When moving day finally arrived, we began putting furniture and boxes into the twenty-six-foot U-Haul truck. (My son, Michael, thought we didn’t need such a large truck, but we filled every inch of it.) First we dropped off the furniture that would have to be stored in my garage. Then we took Kirstin’s furniture and boxes to her new apartment.  It was eight o’clock at night, when we finished, but the biggest part of the move was accomplished.

My euphoria over finishing the move only lasted until I returned to the mobile for what was left. After countless more trips with my car loaded down and three trips with our pickup, everything was finally out.  Now all that remains is dealing with the furniture that is taking up most of my garage, (I did manage to leave enough space to squeeze my car in.) and the 500 square feet of boxes in my basement. I hope I can accomplish that before I go into a care home myself.

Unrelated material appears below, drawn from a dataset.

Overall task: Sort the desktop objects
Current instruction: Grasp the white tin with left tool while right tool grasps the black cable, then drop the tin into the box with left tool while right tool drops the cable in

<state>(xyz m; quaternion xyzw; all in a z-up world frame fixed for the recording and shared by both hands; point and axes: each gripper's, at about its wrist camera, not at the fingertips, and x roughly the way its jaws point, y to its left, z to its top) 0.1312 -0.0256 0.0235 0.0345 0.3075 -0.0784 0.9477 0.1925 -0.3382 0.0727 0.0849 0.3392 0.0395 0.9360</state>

The process of moving my mother gave me cause to think about my own future and how I want to leave things for my children to deal with. These are some of my thoughts. I hope they will be helpful to some of you.

  • If you treasure something, pass it on to a younger family member. Tell the story behind it–how you came to own it, why it’s special. In that way, it will become a family heirloom instead of another item in the Goodwill donation box.
  • If you are no longer using something, get rid of it–Give it to someone, sell it, donate it, throw it away. It could still be useful to someone. Don’t leave it to collect dust in your home.
  • Be selective about what you save. Keeping every birthday card you were ever given may seem thoughtful. But if you don’t enjoy reading the cards over and over, no one else will either. No matter how large your collection, it won’t make it into the Hallmark Hall of Fame. Keep what matters–pictures and special memorabilia–throw out the rest.
  • Make your life about people rather than possessions. Instead of giving your loved ones another knickknack to sit on a shelf, consider spending time with them. Take them to a museum or a park. Read a book together or watch a movie.  Go through old photo albums and recall family stories. The time you give will mean so much more than any gift you could think of.

In a book I’m reading, Life’s Greatest Lesson, by Allen R. Hunt, Grandma Lavish says that we should prepare for death, not fear it.  Today, we are writing the stories that will be told at our funerals. We have the chance now to decide how we want our story told. In the end, those stories are all we take with us from this world–and all we leave behind.